**The task**. Keep only the lines from the top of the listing through the one with "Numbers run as", and reproduce them unaltered.

+++ The data +++

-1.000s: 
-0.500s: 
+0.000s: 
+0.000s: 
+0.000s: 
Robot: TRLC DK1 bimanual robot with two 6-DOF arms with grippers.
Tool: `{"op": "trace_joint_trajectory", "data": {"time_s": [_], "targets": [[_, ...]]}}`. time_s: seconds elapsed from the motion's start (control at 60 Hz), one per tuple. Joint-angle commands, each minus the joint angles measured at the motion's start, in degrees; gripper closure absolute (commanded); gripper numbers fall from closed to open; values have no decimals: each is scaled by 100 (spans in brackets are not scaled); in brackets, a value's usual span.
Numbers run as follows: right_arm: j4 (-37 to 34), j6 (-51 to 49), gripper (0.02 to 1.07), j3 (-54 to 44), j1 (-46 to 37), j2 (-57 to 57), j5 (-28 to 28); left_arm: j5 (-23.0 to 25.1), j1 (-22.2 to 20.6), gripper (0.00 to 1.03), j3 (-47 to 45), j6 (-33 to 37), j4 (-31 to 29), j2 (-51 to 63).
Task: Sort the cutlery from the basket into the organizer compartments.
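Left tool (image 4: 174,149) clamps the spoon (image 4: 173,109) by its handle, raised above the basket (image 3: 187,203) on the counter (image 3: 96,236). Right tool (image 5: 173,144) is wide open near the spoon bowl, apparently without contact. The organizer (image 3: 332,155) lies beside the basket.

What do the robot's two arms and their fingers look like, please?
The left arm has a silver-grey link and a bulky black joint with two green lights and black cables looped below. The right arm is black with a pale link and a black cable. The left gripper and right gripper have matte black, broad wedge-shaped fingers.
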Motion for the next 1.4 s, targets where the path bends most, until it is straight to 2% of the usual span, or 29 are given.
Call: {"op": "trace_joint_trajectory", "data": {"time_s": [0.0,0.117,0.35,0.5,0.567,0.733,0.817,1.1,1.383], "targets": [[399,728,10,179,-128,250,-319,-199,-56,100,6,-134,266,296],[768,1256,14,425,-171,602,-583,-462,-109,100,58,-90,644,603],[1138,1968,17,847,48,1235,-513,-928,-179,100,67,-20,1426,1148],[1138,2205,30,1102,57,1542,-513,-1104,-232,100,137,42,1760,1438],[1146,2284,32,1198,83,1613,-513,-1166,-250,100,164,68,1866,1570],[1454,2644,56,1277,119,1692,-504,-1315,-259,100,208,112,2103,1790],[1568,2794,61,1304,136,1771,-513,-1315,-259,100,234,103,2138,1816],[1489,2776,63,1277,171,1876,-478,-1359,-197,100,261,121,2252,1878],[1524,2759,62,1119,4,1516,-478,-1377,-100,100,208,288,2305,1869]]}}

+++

**Solution for this problem**.
-1.000s: 
-0.500s: 
+0.000s: 
+0.000s: 
+0.000s: 
Robot: TRLC DK1 bimanual robot with two 6-DOF arms with grippers.
Tool: `{"op": "trace_joint_trajectory", "data": {"time_s": [_], "targets": [[_, ...]]}}`. time_s: seconds elapsed from the motion's start (control at 60 Hz), one per tuple. Joint-angle commands, each minus the joint angles measured at the motion's start, in degrees; gripper closure absolute (commanded); gripper numbers fall from closed to open; values have no decimals: each is scaled by 100 (spans in brackets are not scaled); in brackets, a value's usual span.
Numbers run as follows: right_arm: j4 (-37 to 34), j6 (-51 to 49), gripper (0.02 to 1.07), j3 (-54 to 44), j1 (-46 to 37), j2 (-57 to 57), j5 (-28 to 28); left_arm: j5 (-23.0 to 25.1), j1 (-22.2 to 20.6), gripper (0.00 to 1.03), j3 (-47 to 45), j6 (-33 to 37), j4 (-31 to 29), j2 (-51 to 63).

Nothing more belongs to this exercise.